Possible bug: MIM 2016 PAM and removal of Shadow Principal membership RRS feed

  • Question

  • TL;DR: 
    Users do not get removed from shadow principals by PAM Component Service upon manual deactivation of PAM role membership. Removal from regular security groups works as intended. TTL based group membership also works. Correct access has been granted to the service account. 

    So I have a 2016 AD domain/forest (PRIV) with MIM 2016 SP1 and PAM configured (4.4.1302.0). I also have a 2012 domain (CORP - One-way trust). 

    I have configured PAM groups and roles using the cmdlets, which creates a shadow principal object as expected. Any access requests through the API results in the user being added to the shadow principal (with a TTL as expected). So far so good.

    But if the role is manually deactivated before the TTL has expired, I can see all the request go through successfully (the TTL of the PAM request is set to 0 and it is expired). However the user is never removed from the shadow principal by the PAM Component service. Yes, the service account has been granted the proper permissions to do so, and no failure audit is logged. It simply seems as it never even tries to remove it from the shadow principal at all. The ETW trace shows a few log messages saying that it found an expired/closed membership and that the user was removed from the shadow principal, so it knows that it's dealing with a shadow principal and not a security group at this stage. 

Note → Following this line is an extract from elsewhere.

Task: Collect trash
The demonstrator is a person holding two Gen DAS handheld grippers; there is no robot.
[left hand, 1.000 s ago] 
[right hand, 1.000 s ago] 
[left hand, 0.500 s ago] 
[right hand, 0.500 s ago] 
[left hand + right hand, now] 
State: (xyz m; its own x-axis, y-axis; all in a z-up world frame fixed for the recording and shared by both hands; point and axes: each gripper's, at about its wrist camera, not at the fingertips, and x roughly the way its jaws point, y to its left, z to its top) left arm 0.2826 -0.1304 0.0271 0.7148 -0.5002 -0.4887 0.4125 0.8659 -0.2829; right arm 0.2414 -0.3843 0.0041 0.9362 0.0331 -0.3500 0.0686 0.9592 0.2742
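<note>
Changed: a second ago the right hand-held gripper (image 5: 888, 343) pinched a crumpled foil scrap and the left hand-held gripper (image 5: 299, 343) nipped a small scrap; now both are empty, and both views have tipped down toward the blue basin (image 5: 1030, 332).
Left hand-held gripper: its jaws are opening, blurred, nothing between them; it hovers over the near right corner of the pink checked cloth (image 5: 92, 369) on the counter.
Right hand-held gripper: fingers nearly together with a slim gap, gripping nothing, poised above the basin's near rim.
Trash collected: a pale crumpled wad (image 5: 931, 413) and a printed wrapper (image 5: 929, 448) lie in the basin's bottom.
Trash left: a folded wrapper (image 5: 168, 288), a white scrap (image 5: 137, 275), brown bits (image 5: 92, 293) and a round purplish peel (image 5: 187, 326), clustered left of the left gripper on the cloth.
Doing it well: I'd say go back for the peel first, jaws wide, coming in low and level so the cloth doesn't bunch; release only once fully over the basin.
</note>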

    "User 'sAMAccountName', (Priv SID 'S-1-5-21-PRIV-SID-1688') was removed from shadow principal CORP.GroupName (SID 'S-1-5-21-CORP-SID-131870')"

    However no removal (or failure events in MIM/Event logs) actually occur. 

    If I on the other hand create a regular security group and assign a role to it, the above procedure works. The user is added to the group when requested, and if the request is manually closed, the user is removed from the security group by the PAM Component service. 

    User 'sAMAccountName', (Priv SID 'S-1-5-21-PRIV-SID-1688') was removed from group GroupName (SID 'S-1-5-21-PRIV-SID-3106')

    So in other words, log wise everything looks OK, but when it's dealing with a shadow principal nothing actually happens even though the logs state that 'the user was removed'. 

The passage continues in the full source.